## WHAT THIS TASK INVOLVES
Below are records. Copy every line with "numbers" in it.

## PROVIDED MATERIAL
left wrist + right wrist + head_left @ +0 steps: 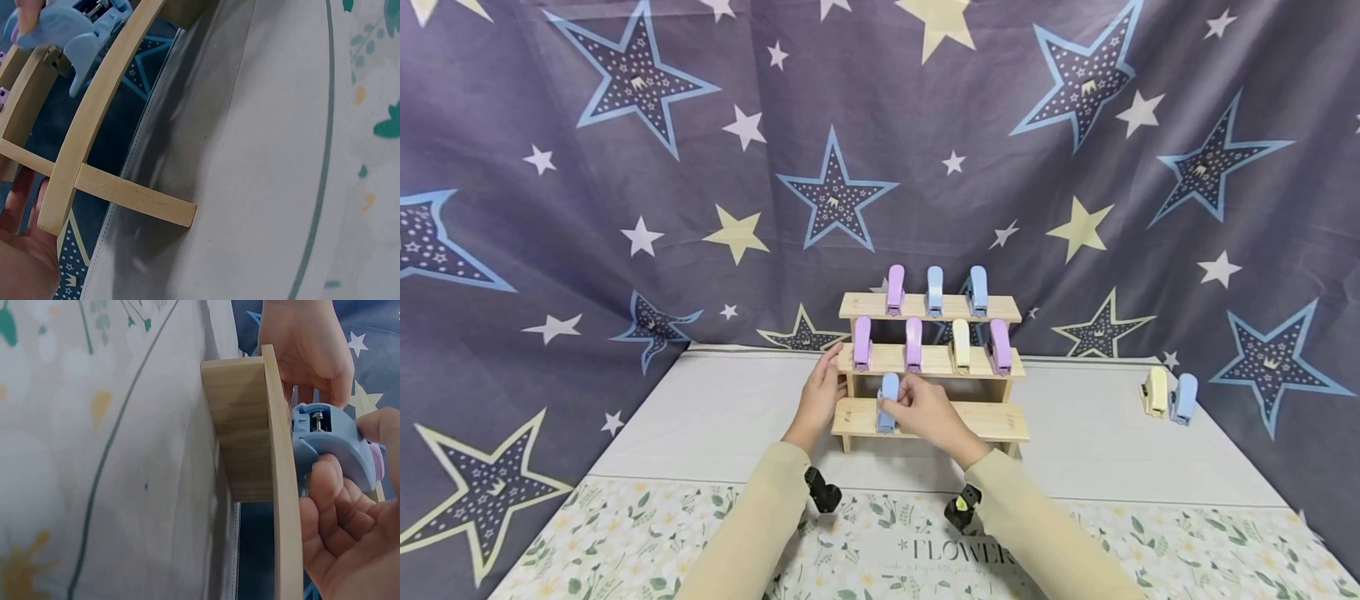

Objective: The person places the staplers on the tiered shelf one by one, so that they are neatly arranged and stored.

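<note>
A light-blue hole punch (887, 402) stands upright on the left part of the lowest step of a three-tier wooden stand (985, 419). My right hand (928, 410) pinches it between thumb and fingers from the right. In the right wrist view a metal spring shows in the base of this blue hole punch (340, 440), close to the step's surface. My left hand (820, 398) is at the stand's left end, its fingers extended along the side of the middle step. The left wrist view shows part of this left hand (28, 256) behind the wooden board, some fingers hidden.
Several purple punches (913, 345) and a yellow punch (960, 346) line the middle step. On the top step are a purple punch (896, 290) and two blue ones (934, 291). Another yellow punch (1154, 392) and blue punch (1183, 399) stand far right on the table.
</note>
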Tool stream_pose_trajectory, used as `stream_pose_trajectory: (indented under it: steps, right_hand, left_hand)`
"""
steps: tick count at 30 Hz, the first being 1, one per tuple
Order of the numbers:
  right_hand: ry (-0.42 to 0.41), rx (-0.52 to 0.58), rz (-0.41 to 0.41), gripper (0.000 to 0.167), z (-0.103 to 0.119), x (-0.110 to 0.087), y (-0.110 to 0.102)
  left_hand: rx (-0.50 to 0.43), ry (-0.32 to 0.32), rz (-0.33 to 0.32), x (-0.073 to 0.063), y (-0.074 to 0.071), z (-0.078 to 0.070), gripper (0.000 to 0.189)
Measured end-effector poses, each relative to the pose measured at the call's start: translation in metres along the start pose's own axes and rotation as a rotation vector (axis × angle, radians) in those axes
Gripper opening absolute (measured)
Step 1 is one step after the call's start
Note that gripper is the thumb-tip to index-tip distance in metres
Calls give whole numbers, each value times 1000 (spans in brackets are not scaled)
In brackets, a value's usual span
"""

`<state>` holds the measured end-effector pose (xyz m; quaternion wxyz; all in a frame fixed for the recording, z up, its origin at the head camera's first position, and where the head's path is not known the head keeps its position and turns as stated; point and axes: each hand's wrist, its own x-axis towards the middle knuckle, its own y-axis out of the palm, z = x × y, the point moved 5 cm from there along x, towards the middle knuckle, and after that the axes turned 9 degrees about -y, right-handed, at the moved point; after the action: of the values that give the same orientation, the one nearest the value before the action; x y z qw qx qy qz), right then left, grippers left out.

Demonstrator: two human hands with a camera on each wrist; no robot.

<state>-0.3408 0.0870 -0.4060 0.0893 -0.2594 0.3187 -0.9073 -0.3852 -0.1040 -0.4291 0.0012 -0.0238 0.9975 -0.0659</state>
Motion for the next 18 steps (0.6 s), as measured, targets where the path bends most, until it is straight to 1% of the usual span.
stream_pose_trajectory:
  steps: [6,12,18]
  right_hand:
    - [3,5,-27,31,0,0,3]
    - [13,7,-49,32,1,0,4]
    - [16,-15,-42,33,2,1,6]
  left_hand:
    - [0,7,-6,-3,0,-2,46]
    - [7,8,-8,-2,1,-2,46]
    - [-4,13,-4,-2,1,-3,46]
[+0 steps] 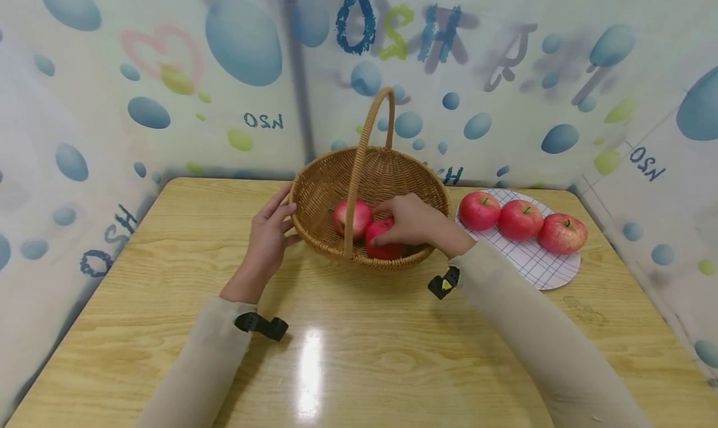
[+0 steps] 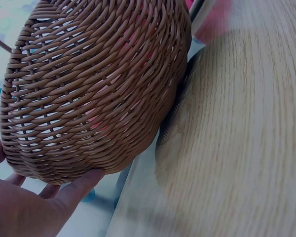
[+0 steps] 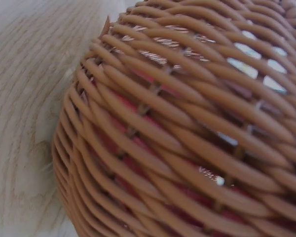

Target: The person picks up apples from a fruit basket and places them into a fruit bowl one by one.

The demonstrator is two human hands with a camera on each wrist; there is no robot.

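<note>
A brown wicker basket (image 1: 320, 185) with an arched handle stands on the table near the back wall. My left hand (image 1: 268, 235) holds its left rim, thumb and fingers at the edge; the left wrist view shows these fingers against the woven side (image 2: 89, 94). My right hand (image 1: 412, 222) reaches inside over the right front rim and grips a red apple (image 1: 381, 233). Beside it in the basket lies another red apple (image 1: 352, 217), partly behind the handle. In the right wrist view the basket's weave (image 3: 177, 123) hides the hand, with red showing through the gaps.
Right of the basket, an oval white plate with a blue grid (image 1: 546, 271) carries three red apples (image 1: 520, 220) in a row. The wooden table (image 1: 359, 353) meets patterned walls (image 1: 224, 104) at the back and sides.
</note>
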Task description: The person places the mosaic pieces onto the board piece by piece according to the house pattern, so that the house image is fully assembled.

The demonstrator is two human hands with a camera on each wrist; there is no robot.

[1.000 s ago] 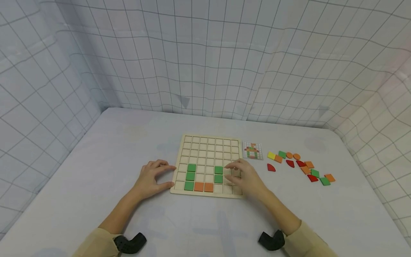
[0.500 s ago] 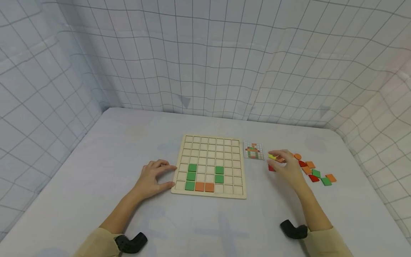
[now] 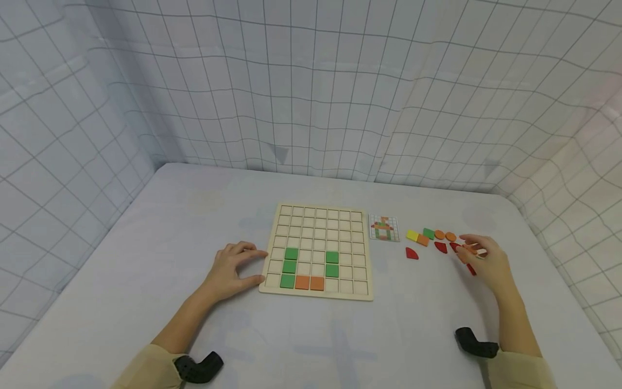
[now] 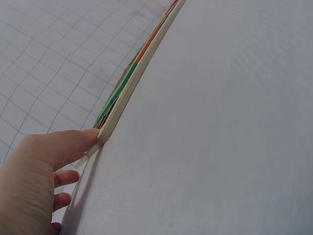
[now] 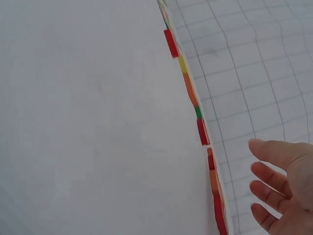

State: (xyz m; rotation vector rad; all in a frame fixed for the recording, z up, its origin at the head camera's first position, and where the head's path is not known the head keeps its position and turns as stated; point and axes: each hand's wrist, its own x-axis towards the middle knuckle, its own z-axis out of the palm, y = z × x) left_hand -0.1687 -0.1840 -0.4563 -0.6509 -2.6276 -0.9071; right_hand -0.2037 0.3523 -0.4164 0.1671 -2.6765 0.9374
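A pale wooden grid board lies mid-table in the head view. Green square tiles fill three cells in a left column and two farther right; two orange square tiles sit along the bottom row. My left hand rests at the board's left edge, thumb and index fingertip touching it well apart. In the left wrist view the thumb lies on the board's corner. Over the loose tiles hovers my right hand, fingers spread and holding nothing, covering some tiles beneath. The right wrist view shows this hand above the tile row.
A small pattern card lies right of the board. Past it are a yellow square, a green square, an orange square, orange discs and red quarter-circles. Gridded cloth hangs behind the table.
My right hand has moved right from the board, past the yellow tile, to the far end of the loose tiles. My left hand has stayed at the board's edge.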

## YOUR SOLUTION
Order of the numbers:
Calls give whole numbers, each value times 1000 (spans in brackets are not scaled)

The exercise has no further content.